Carlee Joe-Wong
Princeton University. Smart(er) Data Pricing
cjoe@princeton.edu
Bio
Carlee Joe-Wong is a Ph.D. candidate and Jacobus Fellow at Princeton University’s Program in Applied and Computational Mathematics. Her research interests include network economics, distributed systems, and optimal control. She received her A.B. in mathematics in 2011 and her M.A. in applied mathematics in 2013, both from Princeton University. In 2013, she was the Director of Advanced Research at DataMi, a startup she co-founded in 2012 that commercializes new ways of charging for mobile data. DataMi was named a “startup to watch” by Forbes in 2014. Carlee received the INFORMS ISS Design Science Award in 2014 for her research on smart data pricing, and the Best Paper Award at IEEE INFOCOM 2012 for her work on the fairness of multi-resource allocations. In 2011, she received the National Defense Science and Engineering Graduate Fellowship (NDSEG).
Smart(er) Data Pricing
Smart(er) Data Pricing
Over the past decade, many more people have begun to use the Internet regularly, and the proliferation of mobile apps allows them to use the Internet for more and more tasks. As a result, data traffic is growing nearly exponentially. Yet network capacity is not expanding fast enough to handle this growth in traffic, creating a problem of network congestion. My research argues that the very diversity in usage that is driving growth in data traffic points to a viable solution for this fundamental capacity problem.

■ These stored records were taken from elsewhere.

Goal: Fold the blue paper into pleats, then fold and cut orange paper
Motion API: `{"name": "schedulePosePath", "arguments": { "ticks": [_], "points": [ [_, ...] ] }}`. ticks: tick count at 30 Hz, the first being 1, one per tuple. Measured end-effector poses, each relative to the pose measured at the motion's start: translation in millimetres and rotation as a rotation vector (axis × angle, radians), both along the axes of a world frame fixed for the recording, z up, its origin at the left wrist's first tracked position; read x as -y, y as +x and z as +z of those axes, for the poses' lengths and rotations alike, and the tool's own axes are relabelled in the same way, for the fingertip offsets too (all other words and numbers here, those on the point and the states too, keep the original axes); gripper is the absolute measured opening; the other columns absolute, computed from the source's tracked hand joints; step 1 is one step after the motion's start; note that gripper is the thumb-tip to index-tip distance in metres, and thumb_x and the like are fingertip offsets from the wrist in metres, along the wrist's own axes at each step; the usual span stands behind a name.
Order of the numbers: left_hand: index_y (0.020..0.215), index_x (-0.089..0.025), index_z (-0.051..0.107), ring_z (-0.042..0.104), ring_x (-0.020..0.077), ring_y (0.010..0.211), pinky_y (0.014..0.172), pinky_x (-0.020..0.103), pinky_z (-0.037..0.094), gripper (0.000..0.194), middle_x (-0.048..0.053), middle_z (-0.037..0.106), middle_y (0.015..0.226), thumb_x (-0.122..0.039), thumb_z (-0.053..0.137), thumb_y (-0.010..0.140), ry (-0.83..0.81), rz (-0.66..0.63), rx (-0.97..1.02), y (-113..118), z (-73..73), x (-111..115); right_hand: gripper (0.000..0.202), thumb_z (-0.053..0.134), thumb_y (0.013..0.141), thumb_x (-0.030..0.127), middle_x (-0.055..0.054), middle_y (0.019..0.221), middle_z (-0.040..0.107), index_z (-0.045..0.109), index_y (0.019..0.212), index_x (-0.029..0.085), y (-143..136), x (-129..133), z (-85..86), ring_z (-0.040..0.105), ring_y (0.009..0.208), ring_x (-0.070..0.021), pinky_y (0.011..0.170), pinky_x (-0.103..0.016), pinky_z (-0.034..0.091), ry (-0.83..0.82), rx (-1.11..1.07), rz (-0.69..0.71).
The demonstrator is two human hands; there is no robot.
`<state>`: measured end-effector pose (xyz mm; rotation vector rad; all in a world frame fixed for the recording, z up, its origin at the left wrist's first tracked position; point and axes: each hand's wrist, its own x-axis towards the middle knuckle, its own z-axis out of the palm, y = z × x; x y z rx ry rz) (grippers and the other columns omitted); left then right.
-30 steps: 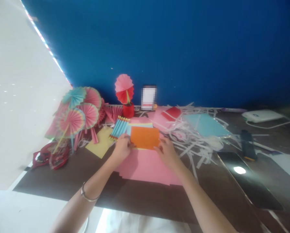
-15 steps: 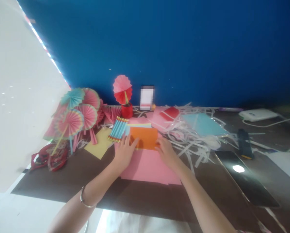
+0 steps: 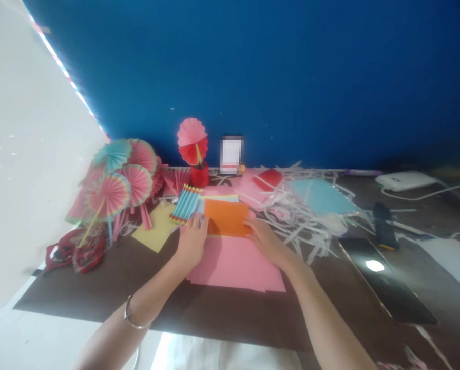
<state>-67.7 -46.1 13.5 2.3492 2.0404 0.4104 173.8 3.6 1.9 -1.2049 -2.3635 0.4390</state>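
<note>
A rectangle of orange paper (image 3: 227,217) lies over pink sheets (image 3: 233,262) on the dark table. My left hand (image 3: 193,239) is at its left edge, fingers bent and closed against the paper. On the opposite side, my right hand (image 3: 266,240) has its thumb and fingers at the right edge, pinching it; the fingertips are partly hidden. Just beyond my left fingers lies a row of blue pleated strips (image 3: 186,204) with yellow and red ends. A yellow sheet (image 3: 155,229) rests left of that hand.
Folded paper fans (image 3: 132,185) crowd the left side near a red bundle (image 3: 87,252). A pink-and-red fan (image 3: 192,139) stands in a red holder (image 3: 199,174). White paper strips (image 3: 310,231), a blue sheet (image 3: 318,196), a phone (image 3: 391,288) and a white device (image 3: 405,181) lie to the right.
My left thumb has drawn back from the face of the orange paper to its left edge. My right fingers stay at the right edge. The whole view has shifted slightly.
</note>
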Motion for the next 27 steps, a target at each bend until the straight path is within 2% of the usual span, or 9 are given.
{"name": "schedulePosePath", "arguments": {
  "ticks": [2,3,6,8,13,22,27],
  "points": [
    [0.122,-0.013,0.044,0.041,0.0301,0.118,0.085,0.044,0.044,0.051,0.017,0.044,0.13,0.003,0.033,0.075,0.089,-0.025,-0.01,-0.4,0.3,-2.6,0.031,0.04,0.083,0.022,-0.014,0.119,0.054,0.052,0.112,0.018,-0.6,-1.1,-3.3,0.048,0.115,-0.0258,0.096,-0.047,0.04,0.007,-0.003,-0.002],
    [0.12,-0.013,0.046,0.043,0.0288,0.117,0.086,0.042,0.044,0.045,0.016,0.047,0.128,0.0,0.035,0.079,0.13,-0.077,-0.001,-0.3,0.5,-4.1,0.031,0.04,0.083,0.022,-0.014,0.119,0.054,0.052,0.112,0.019,-0.9,-1.8,-5.1,0.048,0.115,-0.0256,0.096,-0.047,0.039,0.015,-0.005,-0.003],
    [0.111,-0.016,0.054,0.05,0.0228,0.109,0.089,0.037,0.043,0.03,0.011,0.056,0.117,-0.01,0.041,0.084,0.18,-0.343,0.01,1.9,1.5,-8.5,0.031,0.04,0.082,0.02,-0.013,0.118,0.055,0.053,0.111,0.019,-1.5,-3.8,-9.5,0.048,0.114,-0.0254,0.096,-0.048,0.039,0.037,-0.008,-0.001],
    [0.107,-0.017,0.057,0.054,0.0203,0.102,0.088,0.035,0.044,0.026,0.008,0.059,0.11,-0.011,0.043,0.086,0.154,-0.457,-0.02,4.4,2.0,-10.9,0.031,0.04,0.082,0.018,-0.013,0.116,0.056,0.053,0.109,0.019,-1.9,-4.4,-10.6,0.049,0.113,-0.0254,0.095,-0.048,0.04,0.05,-0.016,-0.001],
    [0.11,-0.015,0.056,0.056,0.0199,0.096,0.082,0.031,0.047,0.027,0.008,0.062,0.101,-0.01,0.046,0.084,0.055,-0.501,-0.118,7.5,2.5,-15.4,0.027,0.041,0.082,0.019,-0.012,0.115,0.055,0.057,0.104,0.021,-3.1,-3.2,-9.3,0.049,0.113,-0.0251,0.096,-0.047,0.039,0.07,-0.021,-0.004],
    [0.109,-0.015,0.054,0.058,0.0171,0.097,0.082,0.029,0.047,0.03,0.007,0.061,0.103,-0.005,0.041,0.085,0.044,-0.583,-0.134,-0.9,12.2,-17.8,0.026,0.041,0.083,0.02,-0.012,0.113,0.056,0.058,0.103,0.02,-4.0,-1.8,-6.6,0.05,0.111,-0.0249,0.096,-0.046,0.04,0.056,-0.007,-0.004],
    [0.105,-0.011,0.055,0.06,0.0204,0.091,0.074,0.032,0.048,0.028,0.011,0.062,0.099,-0.002,0.042,0.083,0.073,-0.586,-0.24,-1.2,6.4,-20.4,0.026,0.041,0.084,0.02,-0.011,0.114,0.056,0.059,0.103,0.021,-9.3,4.0,5.2,0.049,0.111,-0.0247,0.095,-0.045,0.039,0.112,0.022,-0.017]
  ]
}}
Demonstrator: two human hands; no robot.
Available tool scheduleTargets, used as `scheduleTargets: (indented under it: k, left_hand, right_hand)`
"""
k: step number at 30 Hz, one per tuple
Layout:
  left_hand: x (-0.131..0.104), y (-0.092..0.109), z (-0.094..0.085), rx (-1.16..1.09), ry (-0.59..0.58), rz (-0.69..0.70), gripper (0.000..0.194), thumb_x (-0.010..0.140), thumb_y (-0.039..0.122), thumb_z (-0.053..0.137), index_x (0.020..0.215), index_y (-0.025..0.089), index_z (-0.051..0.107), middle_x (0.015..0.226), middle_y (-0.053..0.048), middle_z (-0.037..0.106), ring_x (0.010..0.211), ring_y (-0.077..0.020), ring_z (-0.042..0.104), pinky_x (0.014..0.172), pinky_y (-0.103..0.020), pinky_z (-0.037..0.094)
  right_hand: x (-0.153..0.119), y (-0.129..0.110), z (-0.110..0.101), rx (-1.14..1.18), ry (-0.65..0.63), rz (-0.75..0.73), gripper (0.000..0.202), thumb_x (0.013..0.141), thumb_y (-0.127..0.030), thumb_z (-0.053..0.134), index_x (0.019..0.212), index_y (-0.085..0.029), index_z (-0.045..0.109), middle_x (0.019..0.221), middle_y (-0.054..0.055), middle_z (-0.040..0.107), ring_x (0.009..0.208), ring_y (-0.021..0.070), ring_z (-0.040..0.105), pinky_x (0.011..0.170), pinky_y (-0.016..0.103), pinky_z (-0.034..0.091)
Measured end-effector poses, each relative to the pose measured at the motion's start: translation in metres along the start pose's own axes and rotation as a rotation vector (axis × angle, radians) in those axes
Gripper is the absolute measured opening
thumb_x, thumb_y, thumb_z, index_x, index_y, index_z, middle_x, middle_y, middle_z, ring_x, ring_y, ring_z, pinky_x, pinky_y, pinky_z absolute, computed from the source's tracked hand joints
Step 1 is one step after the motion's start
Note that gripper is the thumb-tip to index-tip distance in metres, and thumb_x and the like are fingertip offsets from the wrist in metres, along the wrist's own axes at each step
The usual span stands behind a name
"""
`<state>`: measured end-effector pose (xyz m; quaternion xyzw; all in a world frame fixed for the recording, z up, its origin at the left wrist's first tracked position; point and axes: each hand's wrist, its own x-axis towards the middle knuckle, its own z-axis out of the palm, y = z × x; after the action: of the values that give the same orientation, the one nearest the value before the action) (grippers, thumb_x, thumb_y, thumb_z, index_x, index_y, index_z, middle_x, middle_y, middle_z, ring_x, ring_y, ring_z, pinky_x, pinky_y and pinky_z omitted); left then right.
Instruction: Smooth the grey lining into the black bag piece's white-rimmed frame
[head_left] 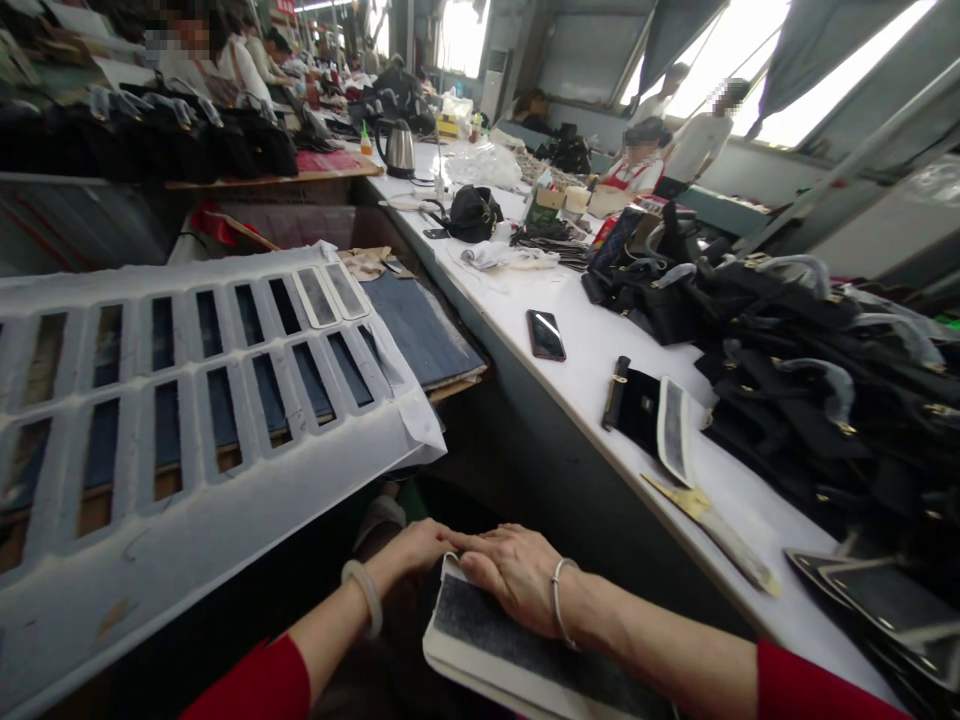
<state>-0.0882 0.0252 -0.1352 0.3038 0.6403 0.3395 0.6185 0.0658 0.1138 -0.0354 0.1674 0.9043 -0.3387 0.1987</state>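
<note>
A flat, dark rectangular panel with off-white edges lies low in front of me, apparently over my lap. Across its upper part rests my right hand, fingers stretched out toward the left and thumb against the dark surface. At the panel's far left corner, my left hand is closed, its fingertips meeting those of the right. Whatever the left fingers pinch is hidden. On the white table to the right are a similar white-edged strip, a black piece with a gold fitting and a yellowish blade-like tool.
A white sheet with rows of slots stands at left over dark blue boards. A phone lies on the long white table. Black bags are heaped at right. A kettle and several people are farther back.
</note>
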Motion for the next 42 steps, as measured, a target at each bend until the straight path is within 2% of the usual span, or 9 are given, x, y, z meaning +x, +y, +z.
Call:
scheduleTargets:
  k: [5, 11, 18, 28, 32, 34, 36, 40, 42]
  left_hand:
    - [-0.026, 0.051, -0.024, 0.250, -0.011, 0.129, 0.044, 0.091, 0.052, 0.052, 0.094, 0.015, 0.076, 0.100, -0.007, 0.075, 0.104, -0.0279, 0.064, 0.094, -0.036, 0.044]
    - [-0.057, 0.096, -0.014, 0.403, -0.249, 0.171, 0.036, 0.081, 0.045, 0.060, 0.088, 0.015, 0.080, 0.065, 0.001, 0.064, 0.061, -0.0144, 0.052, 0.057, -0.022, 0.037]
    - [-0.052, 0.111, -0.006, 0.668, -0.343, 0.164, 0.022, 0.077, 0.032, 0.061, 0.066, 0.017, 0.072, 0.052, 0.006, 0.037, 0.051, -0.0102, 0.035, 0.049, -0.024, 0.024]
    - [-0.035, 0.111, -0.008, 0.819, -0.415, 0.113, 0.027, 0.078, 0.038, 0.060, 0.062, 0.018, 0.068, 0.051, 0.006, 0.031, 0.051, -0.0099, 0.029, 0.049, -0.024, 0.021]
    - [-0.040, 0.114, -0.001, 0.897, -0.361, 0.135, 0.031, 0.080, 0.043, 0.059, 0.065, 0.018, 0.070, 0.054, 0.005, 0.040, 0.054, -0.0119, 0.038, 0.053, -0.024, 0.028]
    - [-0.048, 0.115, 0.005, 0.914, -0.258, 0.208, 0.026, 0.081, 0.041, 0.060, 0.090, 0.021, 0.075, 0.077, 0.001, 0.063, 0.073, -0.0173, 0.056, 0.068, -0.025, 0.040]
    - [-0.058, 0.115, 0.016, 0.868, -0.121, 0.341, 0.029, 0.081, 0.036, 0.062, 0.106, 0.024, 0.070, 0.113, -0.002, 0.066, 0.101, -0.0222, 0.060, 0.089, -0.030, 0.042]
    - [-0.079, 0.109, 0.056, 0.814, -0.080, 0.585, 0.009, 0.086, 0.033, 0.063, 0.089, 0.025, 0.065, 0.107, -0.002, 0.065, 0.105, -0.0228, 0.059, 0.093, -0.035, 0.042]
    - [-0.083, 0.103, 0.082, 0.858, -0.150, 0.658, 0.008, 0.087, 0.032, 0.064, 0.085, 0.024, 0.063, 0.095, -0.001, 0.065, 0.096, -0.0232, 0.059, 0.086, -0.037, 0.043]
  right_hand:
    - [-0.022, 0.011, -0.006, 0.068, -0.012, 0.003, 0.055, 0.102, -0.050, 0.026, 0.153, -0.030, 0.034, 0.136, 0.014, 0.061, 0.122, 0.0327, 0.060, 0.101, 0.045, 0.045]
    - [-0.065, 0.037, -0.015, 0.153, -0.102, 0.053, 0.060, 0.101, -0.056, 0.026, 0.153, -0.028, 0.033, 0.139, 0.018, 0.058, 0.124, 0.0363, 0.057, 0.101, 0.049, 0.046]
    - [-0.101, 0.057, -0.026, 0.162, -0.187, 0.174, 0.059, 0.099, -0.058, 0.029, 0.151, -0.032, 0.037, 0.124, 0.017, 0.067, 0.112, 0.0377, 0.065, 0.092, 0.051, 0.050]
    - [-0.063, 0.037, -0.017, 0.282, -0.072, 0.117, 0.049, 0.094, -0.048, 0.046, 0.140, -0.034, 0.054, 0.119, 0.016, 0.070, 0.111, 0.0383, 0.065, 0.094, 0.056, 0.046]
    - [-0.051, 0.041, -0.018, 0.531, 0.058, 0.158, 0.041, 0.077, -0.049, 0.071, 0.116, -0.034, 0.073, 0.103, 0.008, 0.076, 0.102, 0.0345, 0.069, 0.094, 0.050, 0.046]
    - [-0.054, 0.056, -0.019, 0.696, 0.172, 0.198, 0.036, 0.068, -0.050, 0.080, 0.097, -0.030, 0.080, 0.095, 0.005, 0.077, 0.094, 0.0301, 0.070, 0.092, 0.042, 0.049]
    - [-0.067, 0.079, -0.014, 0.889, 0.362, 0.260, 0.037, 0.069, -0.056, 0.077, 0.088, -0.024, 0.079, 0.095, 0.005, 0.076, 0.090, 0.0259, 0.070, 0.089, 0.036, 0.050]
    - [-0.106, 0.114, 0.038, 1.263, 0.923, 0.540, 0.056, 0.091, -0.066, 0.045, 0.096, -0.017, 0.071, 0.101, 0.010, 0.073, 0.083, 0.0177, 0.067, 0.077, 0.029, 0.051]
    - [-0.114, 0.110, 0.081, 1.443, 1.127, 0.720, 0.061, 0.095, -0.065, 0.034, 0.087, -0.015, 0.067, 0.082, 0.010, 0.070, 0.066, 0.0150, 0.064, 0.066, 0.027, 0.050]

Smart data pricing reduces network congestion by looking at the users who drive demand for data. In particular, we ask what incentives will alter user demand so as to reduce congestion, and perhaps more importantly, what incentives should we offer users in practice? For instance, simply raising data prices or throttling data throughput rates will likely drive down demand, but also lead to vast user dissatisfaction. More sophisticated pricing schemes may not work in practice, as they require users to understand the prices offered and algorithms to predict user responses. We demonstrate the feasibility and benefits of a smart data pricing approach through end-to-end investigations of what prices to charge users, when to charge which prices, and how to price supplementary network technologies.
Creating viable pricing solutions requires not only mathematical models of users’ reactions to the prices offered, but also knowledge of systems-building and human-computer interaction. My work develops a feedback loop between optimizing the prices, offering them to users, and measuring users’ reactions to the prices so as to re-calibrate the prices over time. My current research expands on this pricing work by studying users’ incentives to contribute towards crowd-sourced data. Without properly designed incentive mechanisms, users might “free-ride” on others’ measurements or collect redundant measurements at a high cost to themselves.